The parks of a city reflect their surroundings, not so much in how they look but in who can be found wandering their pathways or lounging on their green spaces. In Berlin, many of the parks were created with the expansion of the city – ‘People’s Parks’ intended as a patch of nature, a communal garden, for those who lived in cramped tenement blocks and worked the red-brick factories of the industrial age. With their trees, lawns and gravel paths, the parks of Friedrichshain, Wedding, Mitte and even the grand old Tiergarten in the heart of the city, have always shared much in common, but since the beginning they got their local character from their local characters.

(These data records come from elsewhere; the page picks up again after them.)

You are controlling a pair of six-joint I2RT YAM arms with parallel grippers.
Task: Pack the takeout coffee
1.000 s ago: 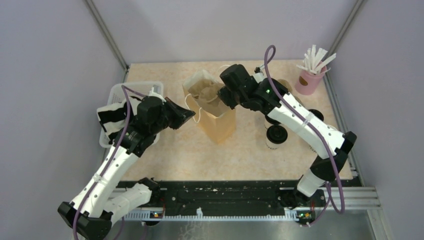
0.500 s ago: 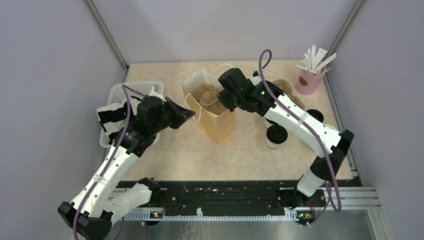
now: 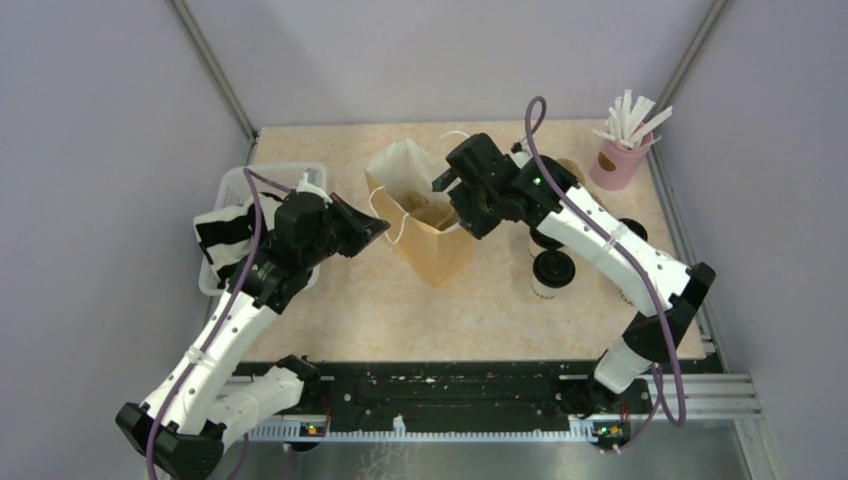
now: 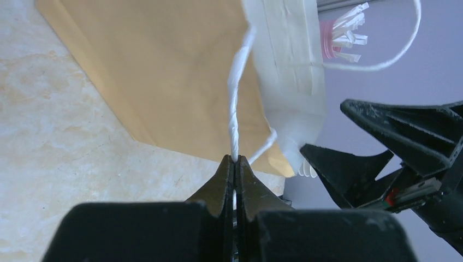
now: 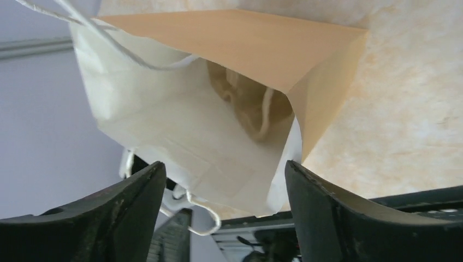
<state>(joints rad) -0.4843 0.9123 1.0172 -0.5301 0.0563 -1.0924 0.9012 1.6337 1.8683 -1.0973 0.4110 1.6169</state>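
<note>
The brown paper bag (image 3: 437, 250) stands upright and open in the middle of the table. My left gripper (image 3: 384, 229) is shut on its white string handle (image 4: 234, 125), beside the bag's left side. My right gripper (image 3: 452, 204) hangs open over the bag's right rim, nothing between its fingers (image 5: 136, 202); the bag's white inside (image 5: 180, 136) fills the right wrist view. One takeout coffee (image 3: 551, 271), a white cup with a black lid, stands right of the bag. Two more black lids (image 3: 631, 229) peek from behind the right arm.
A pink cup with white straws (image 3: 621, 158) stands at the back right corner. A white basket (image 3: 234, 186) sits at the left behind my left arm. A brown object (image 3: 571, 169) lies behind the right arm. Walls close in the table on three sides.
My right gripper has opened at the bag's mouth and drawn back a little to the right. The left gripper keeps its hold on the handle, unmoved.
</note>
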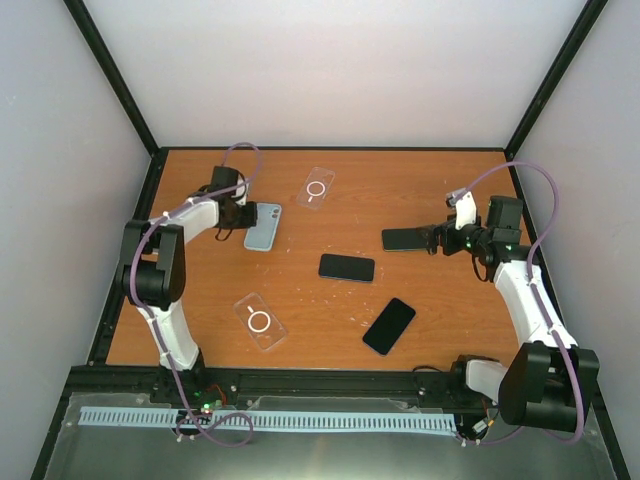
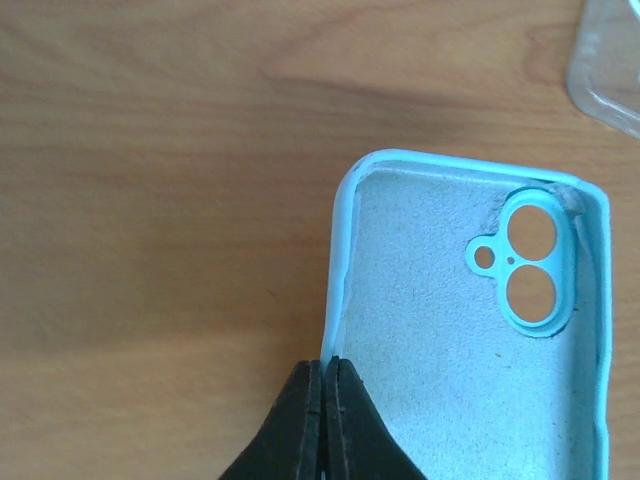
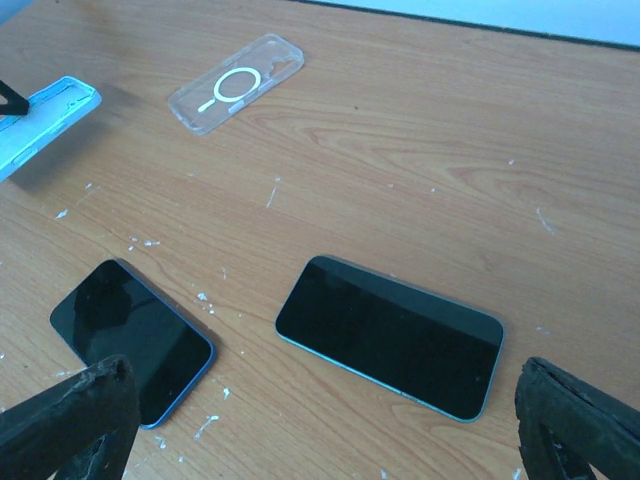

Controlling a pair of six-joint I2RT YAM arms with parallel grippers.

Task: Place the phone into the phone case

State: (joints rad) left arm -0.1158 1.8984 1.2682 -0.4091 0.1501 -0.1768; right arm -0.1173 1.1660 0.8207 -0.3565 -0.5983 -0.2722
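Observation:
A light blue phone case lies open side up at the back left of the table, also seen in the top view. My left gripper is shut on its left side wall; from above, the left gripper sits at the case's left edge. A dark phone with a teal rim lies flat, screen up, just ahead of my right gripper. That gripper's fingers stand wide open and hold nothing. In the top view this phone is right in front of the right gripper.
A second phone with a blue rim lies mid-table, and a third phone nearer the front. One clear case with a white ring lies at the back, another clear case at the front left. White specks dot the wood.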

In 1923 the writer Joseph Roth visited the Schiller Park in Wedding for an article published in the Berliner Börsen-Courier. It was autumn, and he reflected on the falling leaves and the poetry in the sound of their rustling, that symbolised a spirit of ‘mournfulness and a sense of transience’ that fitted the time of the year. Or at least, it did in the Tiergarten, preserve of the promenading well-to-do of Charlottenburg. In the Schiller Park, things were different:
‘…the locals from the working-class district of Wedding gather up the leaves every evening, and dry them, and use them for winter fuel. Rustling is strictly a luxury, as if poetry without central heating were a luxury.’ (from What I Saw, translated by Michael Hofmann, Granta)
On a Saturday morning in spring I run from my flat in Gesundbrunnen (once part of Wedding) through the backstreets of my neighbourhood until the Schiller Park opens out in front of me. There are no leaves on the ground of course, and even if there were, most of Wedding’s apartments now have central heating. But in the people on the benches and playing football on the open space, the neighbourhood is still reflected, as it was when Roth was here. This scene is Wedding. The park is rooted in its community.

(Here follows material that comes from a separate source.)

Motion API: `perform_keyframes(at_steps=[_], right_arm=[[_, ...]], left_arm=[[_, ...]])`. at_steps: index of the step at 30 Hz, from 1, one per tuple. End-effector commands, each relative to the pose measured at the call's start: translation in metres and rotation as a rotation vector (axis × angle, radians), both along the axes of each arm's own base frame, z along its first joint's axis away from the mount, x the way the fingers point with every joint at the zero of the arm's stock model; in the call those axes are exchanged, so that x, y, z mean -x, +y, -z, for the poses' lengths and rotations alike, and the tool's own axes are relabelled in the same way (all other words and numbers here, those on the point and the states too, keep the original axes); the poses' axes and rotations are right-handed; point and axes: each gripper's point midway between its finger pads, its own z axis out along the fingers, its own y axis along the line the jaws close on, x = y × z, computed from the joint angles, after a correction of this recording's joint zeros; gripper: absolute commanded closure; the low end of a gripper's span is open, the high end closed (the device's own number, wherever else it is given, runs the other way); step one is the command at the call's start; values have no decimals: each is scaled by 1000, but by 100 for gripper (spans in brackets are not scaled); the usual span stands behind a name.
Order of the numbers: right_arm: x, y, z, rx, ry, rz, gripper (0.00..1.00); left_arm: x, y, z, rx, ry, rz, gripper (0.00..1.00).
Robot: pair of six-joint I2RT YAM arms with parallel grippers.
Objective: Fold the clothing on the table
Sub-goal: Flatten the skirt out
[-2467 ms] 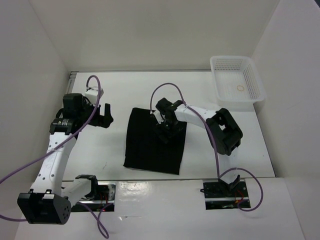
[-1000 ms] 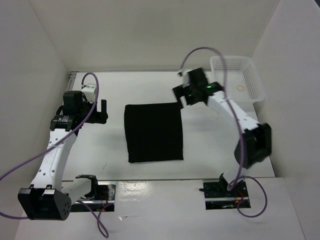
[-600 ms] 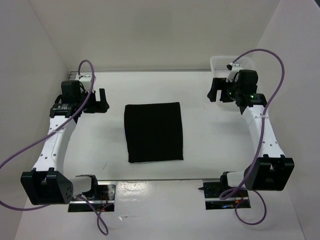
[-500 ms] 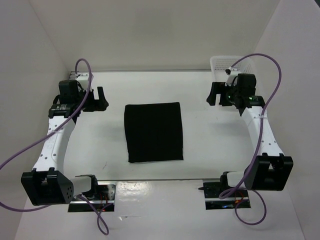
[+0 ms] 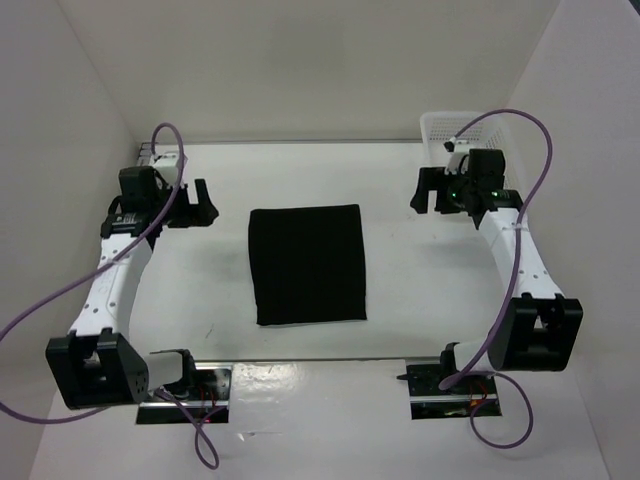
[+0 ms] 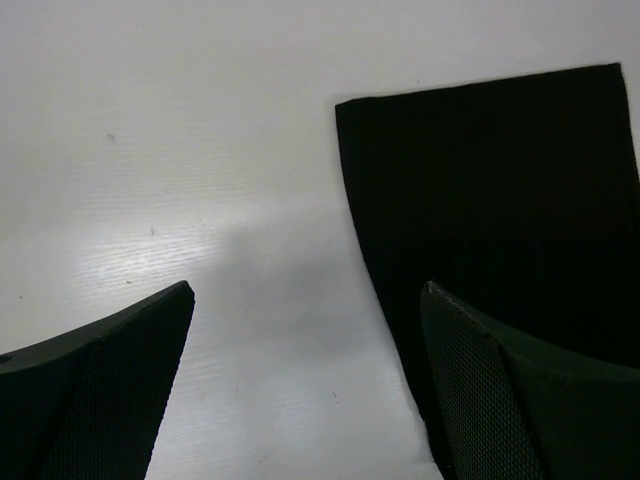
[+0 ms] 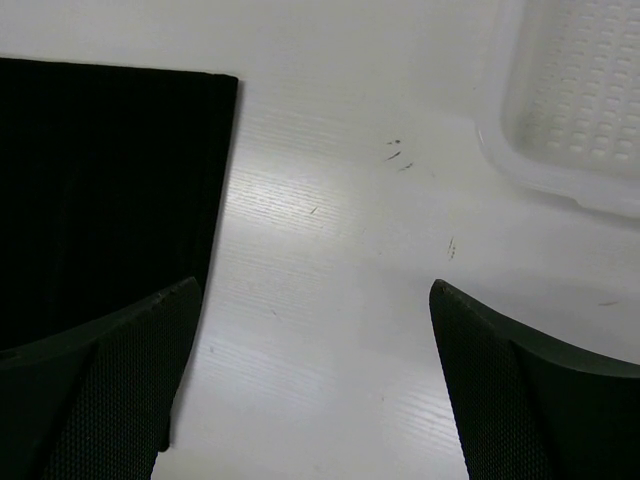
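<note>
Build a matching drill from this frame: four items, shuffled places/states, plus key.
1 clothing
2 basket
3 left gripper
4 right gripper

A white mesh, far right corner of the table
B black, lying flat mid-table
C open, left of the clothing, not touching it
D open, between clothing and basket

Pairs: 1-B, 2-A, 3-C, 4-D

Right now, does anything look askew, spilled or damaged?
Nothing stands out. The black cloth lies flat in a tidy rectangle on the table; the basket sits upright in the far right corner.
</note>
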Motion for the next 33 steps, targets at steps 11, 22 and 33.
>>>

The football pitches are both makeshift and yet impressively organised, with thin ropes and plastic training cones to mark the sidelines. Each team has a different coloured bib, and there is a referee, identifiable as the only person on the pitch without a day-glo vest and by the whistle hanging around his neck. There is a small crowd off the the side watching on at the halfway line, and I stop with them for a moment as I catch my breath. Encouragement is shouted in a number of different languages. A young child plays in the piles of discarded jackets and tracksuit tops of the players. I chat with a man doing keepy-uppies, waiting for his substitute appearance. We speak in English. He was born on another continent. He lives around the corner. He asks me where I am from. I tell him I was born on an island that seems to wish it was another continent. And that I also live around the corner. He laughs.
I am tempted to stay in the Schiller Park, to watch the rest of the game and wait for the time that the beers are opened from the crates that mark the halfway line. The sun is warm and music plays, a rhythm from portable speakers that mingles in the spring air with the sound of shouts, the referee’s whistle and the thud of a hoofed clearance out from the back. Elsewhere in the park, morning drinkers occupy the benches that line the path around the edge. I re-join the stream of joggers circling the park. Away from the football pitches, a family have arrived to set up for a picnic, laying out blankets between the coolboxes. It is the first warm Saturday of the year and you can feel the happiness in the air. The Schiller Park is still the neighbourhood’s backyard. It was a mild winter, but a winter nevertheless, and we all survived it. Now it’s time to play.